• [Aim of the exercise] Your task is to copy each line of the listing that contains the word "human".

• [Data section]
====================

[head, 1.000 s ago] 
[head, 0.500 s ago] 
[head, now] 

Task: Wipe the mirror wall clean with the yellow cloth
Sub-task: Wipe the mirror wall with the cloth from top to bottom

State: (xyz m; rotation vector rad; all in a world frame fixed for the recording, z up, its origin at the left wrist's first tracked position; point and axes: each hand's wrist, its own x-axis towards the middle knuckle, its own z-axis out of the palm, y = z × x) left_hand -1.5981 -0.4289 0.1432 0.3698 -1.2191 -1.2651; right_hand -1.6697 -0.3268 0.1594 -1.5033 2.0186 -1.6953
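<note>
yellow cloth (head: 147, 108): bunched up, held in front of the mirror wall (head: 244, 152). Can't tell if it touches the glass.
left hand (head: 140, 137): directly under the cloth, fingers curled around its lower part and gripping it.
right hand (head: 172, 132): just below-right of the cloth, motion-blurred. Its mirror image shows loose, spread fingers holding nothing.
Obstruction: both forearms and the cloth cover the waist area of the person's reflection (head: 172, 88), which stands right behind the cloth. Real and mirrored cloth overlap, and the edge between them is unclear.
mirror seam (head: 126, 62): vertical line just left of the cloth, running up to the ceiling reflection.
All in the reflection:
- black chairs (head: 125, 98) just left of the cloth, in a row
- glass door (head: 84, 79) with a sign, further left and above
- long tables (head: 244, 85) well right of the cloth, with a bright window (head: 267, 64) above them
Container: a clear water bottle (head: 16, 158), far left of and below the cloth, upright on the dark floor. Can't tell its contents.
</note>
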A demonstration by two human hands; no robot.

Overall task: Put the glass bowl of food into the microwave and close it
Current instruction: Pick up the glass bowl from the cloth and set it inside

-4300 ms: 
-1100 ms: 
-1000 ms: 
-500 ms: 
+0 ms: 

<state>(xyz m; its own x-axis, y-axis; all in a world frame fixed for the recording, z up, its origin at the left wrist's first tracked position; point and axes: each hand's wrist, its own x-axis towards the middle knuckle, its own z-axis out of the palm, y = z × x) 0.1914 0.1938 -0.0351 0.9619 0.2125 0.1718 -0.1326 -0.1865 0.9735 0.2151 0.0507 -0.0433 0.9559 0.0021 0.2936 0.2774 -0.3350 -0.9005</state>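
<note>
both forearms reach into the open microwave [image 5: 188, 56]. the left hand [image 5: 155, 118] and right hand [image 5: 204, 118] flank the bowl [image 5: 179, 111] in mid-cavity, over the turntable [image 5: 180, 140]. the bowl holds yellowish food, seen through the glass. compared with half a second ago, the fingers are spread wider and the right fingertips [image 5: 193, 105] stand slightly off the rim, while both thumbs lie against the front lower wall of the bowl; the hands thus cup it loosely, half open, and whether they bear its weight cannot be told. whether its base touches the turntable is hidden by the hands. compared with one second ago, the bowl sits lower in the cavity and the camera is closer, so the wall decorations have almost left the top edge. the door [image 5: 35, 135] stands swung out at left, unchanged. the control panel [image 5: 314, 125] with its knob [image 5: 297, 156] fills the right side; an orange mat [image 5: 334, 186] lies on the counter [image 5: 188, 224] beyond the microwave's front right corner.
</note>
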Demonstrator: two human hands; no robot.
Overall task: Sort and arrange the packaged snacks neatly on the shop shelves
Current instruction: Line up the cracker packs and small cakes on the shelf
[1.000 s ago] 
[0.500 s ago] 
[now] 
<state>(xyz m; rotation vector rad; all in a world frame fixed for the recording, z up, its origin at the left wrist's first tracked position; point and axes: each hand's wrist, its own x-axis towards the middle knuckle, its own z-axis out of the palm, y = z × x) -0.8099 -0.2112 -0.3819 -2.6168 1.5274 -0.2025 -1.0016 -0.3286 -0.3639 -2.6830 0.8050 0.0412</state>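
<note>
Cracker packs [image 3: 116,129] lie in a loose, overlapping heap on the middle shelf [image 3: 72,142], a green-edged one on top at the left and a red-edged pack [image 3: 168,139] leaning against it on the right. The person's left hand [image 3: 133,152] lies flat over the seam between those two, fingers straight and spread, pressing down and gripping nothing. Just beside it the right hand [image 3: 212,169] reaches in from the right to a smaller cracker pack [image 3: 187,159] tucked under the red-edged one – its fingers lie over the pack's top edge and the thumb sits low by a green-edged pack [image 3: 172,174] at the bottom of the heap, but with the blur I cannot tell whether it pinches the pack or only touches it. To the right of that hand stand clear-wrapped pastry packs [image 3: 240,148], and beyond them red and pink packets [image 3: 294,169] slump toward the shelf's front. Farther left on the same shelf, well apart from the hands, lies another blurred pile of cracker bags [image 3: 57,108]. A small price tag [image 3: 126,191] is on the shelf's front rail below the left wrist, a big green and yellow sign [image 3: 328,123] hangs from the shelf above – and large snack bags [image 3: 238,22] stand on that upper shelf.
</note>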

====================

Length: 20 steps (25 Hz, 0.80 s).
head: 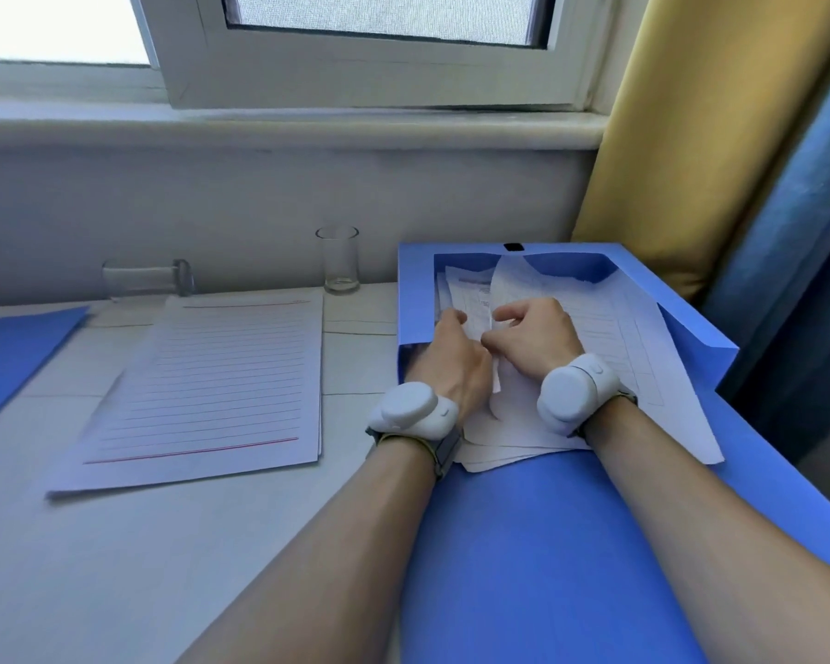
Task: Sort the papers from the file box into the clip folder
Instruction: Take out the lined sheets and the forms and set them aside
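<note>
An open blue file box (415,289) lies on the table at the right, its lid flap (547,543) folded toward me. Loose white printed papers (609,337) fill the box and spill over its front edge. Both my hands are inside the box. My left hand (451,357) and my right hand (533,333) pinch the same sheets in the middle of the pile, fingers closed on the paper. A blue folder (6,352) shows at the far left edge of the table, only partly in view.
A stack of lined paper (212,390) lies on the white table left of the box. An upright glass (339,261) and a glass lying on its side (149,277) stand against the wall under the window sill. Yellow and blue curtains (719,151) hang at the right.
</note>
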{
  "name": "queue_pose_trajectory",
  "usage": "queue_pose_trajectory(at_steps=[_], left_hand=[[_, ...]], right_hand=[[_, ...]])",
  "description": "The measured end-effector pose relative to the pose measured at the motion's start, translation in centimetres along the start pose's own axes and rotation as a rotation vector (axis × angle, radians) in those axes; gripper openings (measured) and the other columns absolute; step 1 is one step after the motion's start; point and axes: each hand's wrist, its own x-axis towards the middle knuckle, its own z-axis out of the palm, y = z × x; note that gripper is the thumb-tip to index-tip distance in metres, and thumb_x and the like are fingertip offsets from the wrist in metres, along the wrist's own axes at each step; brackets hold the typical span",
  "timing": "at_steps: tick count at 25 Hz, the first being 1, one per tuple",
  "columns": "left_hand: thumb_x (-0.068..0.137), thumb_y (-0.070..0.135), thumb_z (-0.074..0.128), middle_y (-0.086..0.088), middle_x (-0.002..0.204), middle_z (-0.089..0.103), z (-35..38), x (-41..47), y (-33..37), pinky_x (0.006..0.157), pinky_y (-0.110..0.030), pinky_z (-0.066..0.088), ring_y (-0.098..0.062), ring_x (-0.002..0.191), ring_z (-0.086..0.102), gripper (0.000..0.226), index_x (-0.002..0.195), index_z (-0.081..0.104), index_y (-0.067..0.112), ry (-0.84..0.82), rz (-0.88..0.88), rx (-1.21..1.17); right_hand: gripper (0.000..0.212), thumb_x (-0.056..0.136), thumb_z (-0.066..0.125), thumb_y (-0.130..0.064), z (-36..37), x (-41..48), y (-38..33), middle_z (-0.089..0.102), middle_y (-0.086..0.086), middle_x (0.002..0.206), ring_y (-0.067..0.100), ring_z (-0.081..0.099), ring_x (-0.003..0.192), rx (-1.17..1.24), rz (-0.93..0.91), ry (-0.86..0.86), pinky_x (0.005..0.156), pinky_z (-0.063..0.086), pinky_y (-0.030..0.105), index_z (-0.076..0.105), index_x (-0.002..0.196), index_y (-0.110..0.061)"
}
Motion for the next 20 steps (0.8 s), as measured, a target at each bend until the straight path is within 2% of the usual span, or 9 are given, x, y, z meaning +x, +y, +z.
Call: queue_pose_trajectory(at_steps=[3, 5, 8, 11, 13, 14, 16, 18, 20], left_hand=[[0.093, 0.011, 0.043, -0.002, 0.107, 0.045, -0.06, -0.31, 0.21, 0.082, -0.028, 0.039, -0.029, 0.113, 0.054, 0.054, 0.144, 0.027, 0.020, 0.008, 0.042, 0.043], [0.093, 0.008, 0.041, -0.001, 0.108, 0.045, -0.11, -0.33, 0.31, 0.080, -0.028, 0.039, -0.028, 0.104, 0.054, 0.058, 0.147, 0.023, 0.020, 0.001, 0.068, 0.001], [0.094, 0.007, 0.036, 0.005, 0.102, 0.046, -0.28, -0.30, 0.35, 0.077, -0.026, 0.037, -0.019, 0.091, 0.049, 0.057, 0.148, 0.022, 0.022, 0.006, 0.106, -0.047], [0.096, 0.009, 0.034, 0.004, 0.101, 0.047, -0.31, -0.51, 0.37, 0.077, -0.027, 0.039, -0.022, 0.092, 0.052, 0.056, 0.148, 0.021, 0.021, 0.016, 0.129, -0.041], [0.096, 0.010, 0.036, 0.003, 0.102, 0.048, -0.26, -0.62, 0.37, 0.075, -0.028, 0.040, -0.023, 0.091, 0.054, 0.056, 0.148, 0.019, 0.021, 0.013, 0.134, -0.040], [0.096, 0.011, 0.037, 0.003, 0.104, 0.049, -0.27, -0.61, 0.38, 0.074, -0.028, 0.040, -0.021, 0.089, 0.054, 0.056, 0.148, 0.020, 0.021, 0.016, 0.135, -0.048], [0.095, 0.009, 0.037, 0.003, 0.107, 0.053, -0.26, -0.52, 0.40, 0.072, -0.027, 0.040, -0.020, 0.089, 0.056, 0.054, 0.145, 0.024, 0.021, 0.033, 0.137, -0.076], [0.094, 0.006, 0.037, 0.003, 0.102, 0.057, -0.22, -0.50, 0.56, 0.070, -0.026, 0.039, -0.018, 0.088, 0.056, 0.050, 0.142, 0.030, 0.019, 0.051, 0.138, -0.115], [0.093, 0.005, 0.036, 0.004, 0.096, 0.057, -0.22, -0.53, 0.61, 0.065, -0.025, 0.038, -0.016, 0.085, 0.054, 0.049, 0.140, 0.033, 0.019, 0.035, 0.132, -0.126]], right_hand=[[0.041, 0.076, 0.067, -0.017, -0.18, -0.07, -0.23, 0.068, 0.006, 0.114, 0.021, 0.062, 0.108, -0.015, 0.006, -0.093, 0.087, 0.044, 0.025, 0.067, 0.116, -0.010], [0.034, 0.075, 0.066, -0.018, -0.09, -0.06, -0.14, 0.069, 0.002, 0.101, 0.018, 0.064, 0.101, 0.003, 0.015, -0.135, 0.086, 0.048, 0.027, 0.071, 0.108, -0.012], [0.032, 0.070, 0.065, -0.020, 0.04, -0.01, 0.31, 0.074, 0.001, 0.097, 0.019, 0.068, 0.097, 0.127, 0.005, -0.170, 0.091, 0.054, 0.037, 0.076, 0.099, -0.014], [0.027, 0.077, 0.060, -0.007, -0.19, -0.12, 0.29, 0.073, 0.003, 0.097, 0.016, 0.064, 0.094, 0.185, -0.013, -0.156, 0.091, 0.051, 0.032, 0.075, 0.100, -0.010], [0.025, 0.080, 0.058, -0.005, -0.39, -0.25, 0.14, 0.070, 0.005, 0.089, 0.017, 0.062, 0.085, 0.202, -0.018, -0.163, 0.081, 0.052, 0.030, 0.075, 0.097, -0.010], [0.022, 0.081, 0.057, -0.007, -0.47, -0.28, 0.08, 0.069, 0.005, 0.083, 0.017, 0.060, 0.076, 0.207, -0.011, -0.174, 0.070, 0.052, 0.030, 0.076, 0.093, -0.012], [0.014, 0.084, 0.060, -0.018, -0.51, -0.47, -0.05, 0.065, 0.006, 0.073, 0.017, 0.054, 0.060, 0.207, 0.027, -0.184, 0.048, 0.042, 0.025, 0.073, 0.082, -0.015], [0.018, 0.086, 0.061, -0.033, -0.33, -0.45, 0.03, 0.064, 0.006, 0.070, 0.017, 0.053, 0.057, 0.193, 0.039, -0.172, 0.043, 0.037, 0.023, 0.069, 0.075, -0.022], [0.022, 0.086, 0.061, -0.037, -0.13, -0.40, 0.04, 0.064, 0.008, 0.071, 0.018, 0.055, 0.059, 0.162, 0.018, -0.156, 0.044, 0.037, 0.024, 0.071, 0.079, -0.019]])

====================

• [The completed task]
A demonstration by two human hands; no robot.
Demonstrator: two human hands; no robot.

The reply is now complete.